### Work to be completed
Here the job is to copy the data exactly and to exclude every image from it.
<<<<
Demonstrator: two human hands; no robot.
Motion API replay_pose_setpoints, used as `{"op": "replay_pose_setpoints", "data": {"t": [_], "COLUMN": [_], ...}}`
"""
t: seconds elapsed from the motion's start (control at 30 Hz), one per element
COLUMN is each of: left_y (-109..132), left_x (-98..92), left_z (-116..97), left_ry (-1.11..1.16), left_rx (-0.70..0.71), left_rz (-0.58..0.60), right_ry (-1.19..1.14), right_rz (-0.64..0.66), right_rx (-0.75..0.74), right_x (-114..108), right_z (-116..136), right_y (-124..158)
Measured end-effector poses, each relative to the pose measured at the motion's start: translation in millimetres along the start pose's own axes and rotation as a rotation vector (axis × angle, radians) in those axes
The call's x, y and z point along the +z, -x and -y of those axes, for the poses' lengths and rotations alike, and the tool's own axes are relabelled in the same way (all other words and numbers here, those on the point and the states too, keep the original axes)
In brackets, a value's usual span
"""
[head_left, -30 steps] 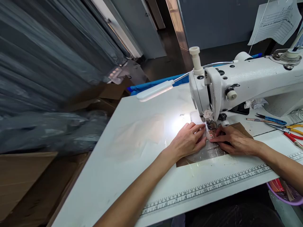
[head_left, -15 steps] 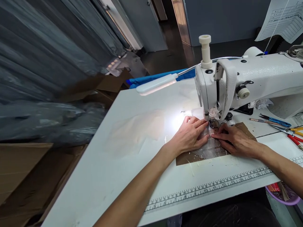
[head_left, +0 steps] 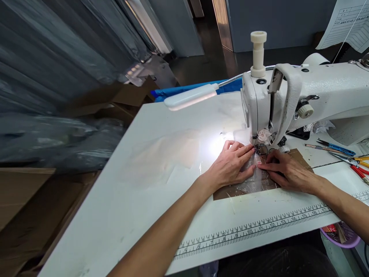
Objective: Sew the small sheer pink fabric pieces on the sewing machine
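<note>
Fingers (head_left: 243, 151) of the left hand (head_left: 230, 163) lie flat on thin cloth (head_left: 256, 183), right of the middle. The right hand (head_left: 288, 172) is close beside, on it too; I can't tell if it pinches. Upper right is the machine (head_left: 325, 89). Looks like sewing; next seems to need straight, steady guiding.
</note>
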State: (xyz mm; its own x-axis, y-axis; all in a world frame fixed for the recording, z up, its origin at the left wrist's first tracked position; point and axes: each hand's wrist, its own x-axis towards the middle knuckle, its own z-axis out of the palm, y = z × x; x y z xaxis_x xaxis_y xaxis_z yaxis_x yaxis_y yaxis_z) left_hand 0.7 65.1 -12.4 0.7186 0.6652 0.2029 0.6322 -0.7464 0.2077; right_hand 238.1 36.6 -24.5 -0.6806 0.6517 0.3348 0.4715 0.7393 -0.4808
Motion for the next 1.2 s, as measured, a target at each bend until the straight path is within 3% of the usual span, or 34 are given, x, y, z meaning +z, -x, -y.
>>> {"op": "replay_pose_setpoints", "data": {"t": [0.67,0.83,0.93,1.03,1.2], "left_y": [2.1,3.7,2.4,1.2,4.3], "left_x": [0.8,6.1,10.4,12.3,6.8], "left_z": [-3.3,-3.5,-3.3,-3.8,-6.5], "left_ry": [-0.112,-0.224,-0.206,-0.169,-0.133], "left_rx": [0.015,0.085,0.204,0.299,0.299], "left_rz": [-0.023,-0.210,-0.332,-0.366,-0.356], "right_ry": [0.002,0.018,0.026,0.027,0.039], "right_rz": [0.005,0.000,0.000,-0.004,-0.008], "right_rx": [0.018,0.035,0.034,0.041,0.049], "right_x": [2.4,0.9,0.3,0.8,2.5], "right_z": [-2.6,-1.4,-0.3,0.2,-0.9], "right_y": [2.2,2.6,2.2,2.0,2.9]}}
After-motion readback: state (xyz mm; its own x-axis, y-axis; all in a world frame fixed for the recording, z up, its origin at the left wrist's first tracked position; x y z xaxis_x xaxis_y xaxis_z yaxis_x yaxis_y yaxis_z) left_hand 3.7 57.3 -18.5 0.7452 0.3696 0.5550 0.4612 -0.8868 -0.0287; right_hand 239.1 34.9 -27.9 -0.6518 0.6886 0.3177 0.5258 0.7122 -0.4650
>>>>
### Response to the exercise
Demonstrator: two human hands; no robot.
Motion API replay_pose_setpoints, used as `{"op": "replay_pose_setpoints", "data": {"t": [_], "COLUMN": [_], ...}}`
"""
t: seconds elapsed from the motion's start (control at 30 Hz), one per element
COLUMN is each of: left_y (-109..132), left_x (-98..92), left_z (-116..97), left_ry (-1.11..1.16), left_rx (-0.70..0.71), left_rz (-0.58..0.60), right_ry (-1.19..1.14), right_rz (-0.64..0.66), right_rx (-0.75..0.74), right_x (-114..108), right_z (-116..136), right_y (-124..158)
Measured end-effector poses, each relative to the pose measured at the motion's start: translation in millimetres along the start pose's own axes and rotation as a rotation vector (axis × angle, radians) in those axes
The call's x, y and z point along the +z, -x and -y of those axes, for the poses' lengths and rotations alike, and the tool's own axes are relabelled in the same way (all other words and numbers here, those on the point and the states too, keep the original axes)
In brackets, a value's usual span
"""
[head_left, -30 steps] 
[head_left, -15 steps] 
[head_left, +0 steps] 
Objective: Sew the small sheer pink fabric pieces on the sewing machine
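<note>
Fingers (head_left: 243, 151) of the left hand (head_left: 230, 163) lie flat on thin cloth (head_left: 256, 183), right of the middle. The right hand (head_left: 288, 172) is close beside, on it too; I can't tell if it pinches. Upper right is the machine (head_left: 325, 89). Looks like sewing; next seems to need straight, steady guiding.
</note>
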State: (xyz mm; its own x-axis, y-axis; all in a world frame fixed for the recording, z up, its origin at the left wrist's first tracked position; point and axes: each hand's wrist, its own x-axis towards the middle knuckle, its own z-axis out of the palm, y = z × x; x y z xaxis_x xaxis_y xaxis_z yaxis_x yaxis_y yaxis_z) left_hand 0.7 65.1 -12.4 0.7186 0.6652 0.2029 0.6322 -0.7464 0.2077; right_hand 238.1 36.6 -24.5 -0.6806 0.6517 0.3348 0.4715 0.7393 -0.4808
Motion for the next 1.2 s, as measured, a target at each bend until the straight path is within 3% of the usual span, or 34 are given, x, y, z meaning +z, -x, -y.
>>> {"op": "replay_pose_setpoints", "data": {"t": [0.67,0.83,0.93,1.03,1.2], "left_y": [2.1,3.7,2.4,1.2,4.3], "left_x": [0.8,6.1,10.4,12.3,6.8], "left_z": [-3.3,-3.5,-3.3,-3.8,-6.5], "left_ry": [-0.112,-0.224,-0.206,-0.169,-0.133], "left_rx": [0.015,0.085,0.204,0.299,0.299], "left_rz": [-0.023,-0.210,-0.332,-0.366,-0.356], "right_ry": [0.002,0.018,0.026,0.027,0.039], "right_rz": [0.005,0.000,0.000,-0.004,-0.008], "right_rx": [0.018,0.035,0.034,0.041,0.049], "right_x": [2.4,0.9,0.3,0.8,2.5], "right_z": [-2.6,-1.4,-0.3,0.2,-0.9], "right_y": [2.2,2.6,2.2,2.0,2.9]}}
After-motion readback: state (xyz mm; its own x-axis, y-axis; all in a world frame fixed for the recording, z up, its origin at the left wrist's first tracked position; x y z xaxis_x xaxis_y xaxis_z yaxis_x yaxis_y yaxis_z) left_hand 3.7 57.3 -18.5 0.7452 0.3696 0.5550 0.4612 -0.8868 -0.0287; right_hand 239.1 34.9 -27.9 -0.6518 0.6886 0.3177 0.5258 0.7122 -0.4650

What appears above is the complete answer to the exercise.